【序章】レイチェルと旅するヨーロッパ
気づいたら、私、ヨーロッパにいたんだよね。しかも3カ月も。
きっかけは、ほんとに些細なこと。NGOで働く友達が、スロバキアに赴任することになったこと。1年間、ウクライナ支援の活動をするって聞いて、最初は「すごいね!頑張って!」って感じで終わるはずだった。でも、ふと思ったんだ。
「これ、行けるやつじゃない?」
ちょうど大学院の秋学期、授業もほとんどなくて時間はたっぷり。観光ビザで90日まで滞在OK。友達の家を拠点にできるなら、長期で暮らす感覚を味わえるかも――そう思った瞬間、私の頭の中では、旅の地図がもう描かれてた。

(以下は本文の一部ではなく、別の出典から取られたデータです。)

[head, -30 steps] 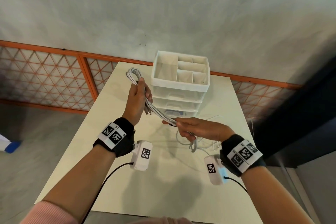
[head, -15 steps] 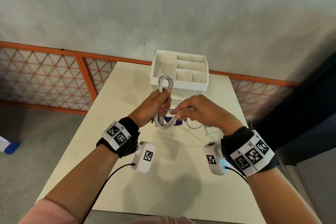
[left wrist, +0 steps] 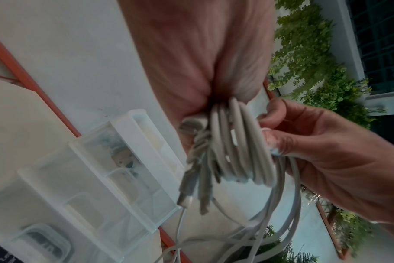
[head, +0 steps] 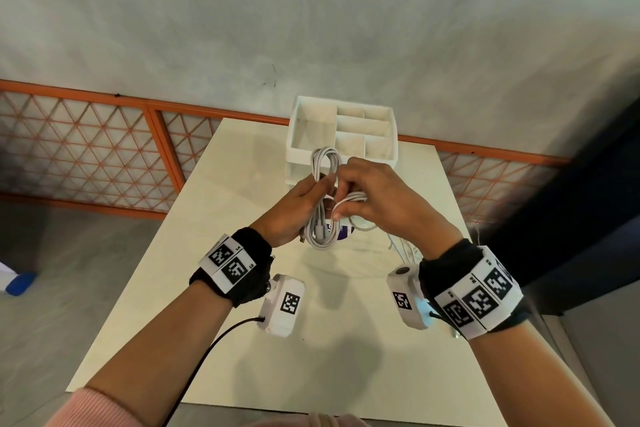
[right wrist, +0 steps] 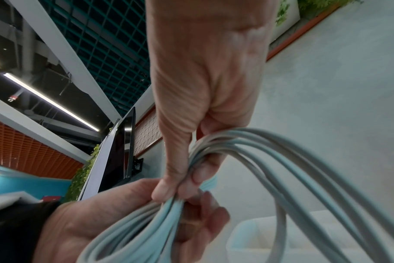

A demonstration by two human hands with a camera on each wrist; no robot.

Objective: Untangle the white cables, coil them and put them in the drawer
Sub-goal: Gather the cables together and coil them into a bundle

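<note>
A coil of white cable (head: 322,198) stands upright in my left hand (head: 298,208), which grips its middle above the table (head: 221,253). My right hand (head: 367,194) pinches a loose strand of the same cable and holds it across the coil's waist. In the left wrist view the wound coil of white cable (left wrist: 241,149) shows several plugs hanging below it, with right-hand fingers (left wrist: 281,140) pressed against the turns. In the right wrist view the right hand (right wrist: 191,181) pinches the strands of the white cable (right wrist: 160,217). Behind the hands stands the white drawer unit (head: 343,149); a clear drawer (left wrist: 97,179) is pulled out.
More loose white cable (head: 405,250) lies on the table to the right of the hands. A purple-labelled item (head: 341,230) sits at the drawer unit's foot. An orange lattice railing (head: 104,152) runs behind the table.
My left hand has swung the coil from the left to the middle, in front of the drawer unit. My right hand has risen from the table and closed in on the coil.
</note>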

で、スロバキアに降り立った瞬間から、旅が始まった。これが、私の人生をちょっとだけ変える冒険のスタートだった。
ただの旅じゃなかったんだよ
最初はスロバキアの小さな街で暮らすつもりだった。
でも、
じっとしてられなかった。
異国の風景、街並み、言葉――目の前にあるすべてが「次はどこに行く?」と私を誘う。
気づけばロンドンで1カ月、パリで1週間。モンサンミッシェルの荘厳さに鳥肌が立ち、プラハの石畳を歩きながら小躍りして、ヴェネツィアのカフェで景色ごと飲みこむコーヒーは、今までない味わいだった。
ただ、これだけは言いたい。
この旅で本当に心を動かされたのは、観光名所じゃなくて、意外な瞬間。
例えば、ロンドンのゲストハウスで不意に友達になったブラジル人のおばあちゃんとか、怖そうなのにパリで一緒に記念撮影してくれた警察官のお兄さん、国境超え夜行バスで警察が乗り込んできてパスポートをチェックされるイベント、パリで意気投合した陽気なブラジル人姉妹、急に「私、日本語勉強してるんですよー」と日本語で話し出すイタリアの陽気なアイス屋の売り子さん、ヴェルサイユ宮殿の入り口の係の人も急に日本語を話してくれて嬉しかった。ケルンで見つけたオシャレなカフェで素敵なオーナーさんとも友達にもなれたし、初めて教会で礼拝を体験した。今日会ったのに「もしブリュッセルに来るときは私の家に泊まればいいわ」と言ってくれたベルギー人、趣向を凝らした観光客向けのパフォーマンスに感心したこと。
本当に、思い返せばキリがない。
旅って、こういう「何気ない瞬間」が、実は一番心に残る。
このマガジンに込めたもの
「レイチェルと旅するヨーロッパ」は、そんな日常の中で見つけた小さな感動や、新しい価値観との出会いを共有したくて作ったマガジン。
派手な冒険じゃなくても、異国の空気に触れるだけで何かが変わる瞬間を感じられるはず。
だから、
このマガジンでは、華やかな旅行ガイドじゃなくて、もっとリアルで親しみやすいエピソードを届けていきたい。ロンドンの街角での小さな気づきや、パリで迷子になった時のハプニング。
それが、もしかしたらあなたの日常を少しだけ面白くしてくれるかもしれない。
いろんなエピソードを綴っていくけれど、旅の途中で「次は何が起きるんだろう。どこへ行くんだろう」ってドキドキした気持ちを、みんなにも感じてもらえたら本当に、嬉しい。
さあ、ページをめくろうぜ
次回は、スロバキアでの第一歩から始まるエピソード。NGOで働く友達の家で過ごした初日、現地のマーケットに行く途中で気づいた出来事――これが、私の旅の第一章。
を、書こうと思ったけど、それは飛ばす。
なぜか?最高に面白いとは言えないから。
せっかくなら、一番おもしろい話から聞きたいよね?
一番おもしろい、ロンドンの話からしていこう。
いいでしょ?
スターウォーズだって、4から始まるのだもの。
さぁ、一緒に歩いてみよう。
きっと、あなたもどこかで「旅したい」気持ちを思い出すはず。